Pheochromocytoma. H&E stain.

LM Zellballen (nests of cells), fibrovascular septae, salt-and-pepper nuclei, +/-hemorrhage (very common)
LM DDx adrenocortical carcinoma, paraganglioma
IHC chief cells: chromogranin A +ve, synaptophysin +ve; sustentacular cells: S-100 +ve
Site adrenal gland (same tumour arising at other sites known as paraganglioma)

Syndromes Multiple endocrine neoplasia 2A and 2B, von Hippel-Lindau syndrome,Neurofibromatosis type 1, familial paraganglioma syndromes (several)

Clinical history hypertension (classic Hx), paroxysms of tachycardia, headache, anxiety, hypertension
Prevalence uncommon
Prognosis usually benign
Clin. DDx other adrenal gland masses, renal cell carcinoma, other abdominal masses

Pheochromocytoma is a tumour of the adrenal gland medulla. It may be benign or malignant.

General

  • Considered to be a paraganglioma.[1]
  • Literally means "dusky" (pheo) "colour" (chromo) - dull appearance on gross.
  • Tumour arises from adrenal medulla - chromaffin cells.[2]

Memory device - the rule of 10s:[2]

Clinical

  • Classic finding: hypertension.
  • Paroxysms (i.e. episodes) of tachycardia, headache, anxiety, hypertension.

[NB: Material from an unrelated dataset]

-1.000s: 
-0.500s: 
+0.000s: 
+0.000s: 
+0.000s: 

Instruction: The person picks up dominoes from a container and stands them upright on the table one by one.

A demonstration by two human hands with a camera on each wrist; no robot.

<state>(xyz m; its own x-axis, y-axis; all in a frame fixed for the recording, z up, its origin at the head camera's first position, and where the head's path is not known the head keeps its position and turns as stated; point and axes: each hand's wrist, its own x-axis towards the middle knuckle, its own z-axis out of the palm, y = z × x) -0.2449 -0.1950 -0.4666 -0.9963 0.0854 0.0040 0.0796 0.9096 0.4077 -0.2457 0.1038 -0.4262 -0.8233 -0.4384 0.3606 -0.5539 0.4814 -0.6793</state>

Laboratory findings (urine):

  • Vanillylmandelic acid (VMA).
  • Metanephrines.

Macroscopic

  • Medullary tumour
  • Round to oval mass
  • Dusky red and possibly haemorrhagic

Microscopic

Features:[3]

  • Chief cells:
    • Usu. polygonal cells, may be spindled.
    • Arranged in cell nests - "Zellballen" (literally cell balls) - key feature.
    • Stippled chromatin (AKA salt and pepper chromatin) - coarsely granular chromatin.
    • Granular cytoplasm, often basophilic - important.
  • Sustentacular cells (structural support cell).
  • Often haemorrhagic - highly vascular.
  • +/-Nuclear pleomorphism.
  • Rarely pigmented [4]

Notes:

  • The nested architecture (Zellballen) is useful for differentiating from ACC.
  • Metastasis sole criteria of malignancy.[2]
  • Surrounding adrenal cortex is typically compressed.[5]

DDx:

Images

Pheochromocytoma versus adrenal cortical carcinoma

  • Pheochromocytoma and adrenal cortical carcinoma overlap histologically.[6]

Favour pheochromocytoma:

  • Small chickenwire-pattern blood vessels, nests, salt-and-pepper chromatin, red blood cell extravasation.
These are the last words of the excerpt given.